▶ Task to carry out
Beginning at the first line of the data, print each line exactly, stopping after the line that contains "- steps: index".

****************************************

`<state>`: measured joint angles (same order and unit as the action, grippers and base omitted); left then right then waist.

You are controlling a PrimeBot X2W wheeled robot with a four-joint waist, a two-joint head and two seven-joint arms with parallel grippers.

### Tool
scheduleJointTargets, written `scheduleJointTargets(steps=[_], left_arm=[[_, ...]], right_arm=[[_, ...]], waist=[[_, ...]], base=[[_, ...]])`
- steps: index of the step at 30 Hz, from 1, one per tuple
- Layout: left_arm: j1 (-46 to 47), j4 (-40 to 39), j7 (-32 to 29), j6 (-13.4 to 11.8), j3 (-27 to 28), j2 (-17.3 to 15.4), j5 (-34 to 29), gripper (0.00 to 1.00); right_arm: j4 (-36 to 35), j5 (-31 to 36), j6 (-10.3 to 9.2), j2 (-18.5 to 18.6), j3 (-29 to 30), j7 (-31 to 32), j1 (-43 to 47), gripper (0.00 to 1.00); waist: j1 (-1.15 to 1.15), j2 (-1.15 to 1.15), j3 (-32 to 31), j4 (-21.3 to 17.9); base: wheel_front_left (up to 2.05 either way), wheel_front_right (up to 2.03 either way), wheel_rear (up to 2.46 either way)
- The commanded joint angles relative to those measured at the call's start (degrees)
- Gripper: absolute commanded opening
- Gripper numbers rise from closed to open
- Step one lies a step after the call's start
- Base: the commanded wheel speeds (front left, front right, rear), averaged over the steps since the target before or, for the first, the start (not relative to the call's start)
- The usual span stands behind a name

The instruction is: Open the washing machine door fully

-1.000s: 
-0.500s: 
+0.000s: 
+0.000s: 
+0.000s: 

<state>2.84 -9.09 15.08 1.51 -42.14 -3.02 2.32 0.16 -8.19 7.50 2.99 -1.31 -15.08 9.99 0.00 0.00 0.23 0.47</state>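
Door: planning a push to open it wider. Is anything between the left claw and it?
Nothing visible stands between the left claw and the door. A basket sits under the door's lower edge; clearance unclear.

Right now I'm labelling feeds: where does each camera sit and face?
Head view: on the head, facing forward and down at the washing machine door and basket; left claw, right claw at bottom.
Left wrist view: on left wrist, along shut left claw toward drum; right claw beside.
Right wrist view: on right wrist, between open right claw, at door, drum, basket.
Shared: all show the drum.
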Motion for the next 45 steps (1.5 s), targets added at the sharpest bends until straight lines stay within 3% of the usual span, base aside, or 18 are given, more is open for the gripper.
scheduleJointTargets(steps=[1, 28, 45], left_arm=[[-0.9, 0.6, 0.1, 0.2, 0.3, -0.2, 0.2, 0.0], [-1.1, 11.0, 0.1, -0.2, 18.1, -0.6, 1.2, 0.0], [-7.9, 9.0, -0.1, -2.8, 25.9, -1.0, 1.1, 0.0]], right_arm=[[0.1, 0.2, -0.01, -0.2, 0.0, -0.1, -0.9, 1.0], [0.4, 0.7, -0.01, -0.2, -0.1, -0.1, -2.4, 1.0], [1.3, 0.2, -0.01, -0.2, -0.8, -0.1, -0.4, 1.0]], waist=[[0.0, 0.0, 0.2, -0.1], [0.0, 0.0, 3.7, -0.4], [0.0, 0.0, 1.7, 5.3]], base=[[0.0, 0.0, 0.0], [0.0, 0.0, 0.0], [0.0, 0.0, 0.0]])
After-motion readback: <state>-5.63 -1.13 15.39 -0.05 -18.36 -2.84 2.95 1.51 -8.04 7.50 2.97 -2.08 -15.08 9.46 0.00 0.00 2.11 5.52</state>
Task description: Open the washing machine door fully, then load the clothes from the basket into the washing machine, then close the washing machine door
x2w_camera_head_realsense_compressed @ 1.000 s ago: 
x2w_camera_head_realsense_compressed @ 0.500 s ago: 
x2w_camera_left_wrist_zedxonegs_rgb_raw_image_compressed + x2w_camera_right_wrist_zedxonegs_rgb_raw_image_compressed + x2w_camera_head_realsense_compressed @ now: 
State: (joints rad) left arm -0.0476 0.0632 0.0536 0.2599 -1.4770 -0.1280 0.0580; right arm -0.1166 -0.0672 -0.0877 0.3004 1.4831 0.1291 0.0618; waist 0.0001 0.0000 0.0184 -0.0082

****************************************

▶ Solution to the problem
`<state>`: measured joint angles (same order and unit as the action, grippers and base omitted); left then right then waist.

You are controlling a PrimeBot X2W wheeled robot with a four-joint waist, a two-joint head and two seven-joint arms with parallel grippers.

### Tool
scheduleJointTargets, written `scheduleJointTargets(steps=[_], left_arm=[[_, ...]], right_arm=[[_, ...]], waist=[[_, ...]], base=[[_, ...]])`
- steps: index of the step at 30 Hz, from 1, one per tuple

The exercise requires no more work.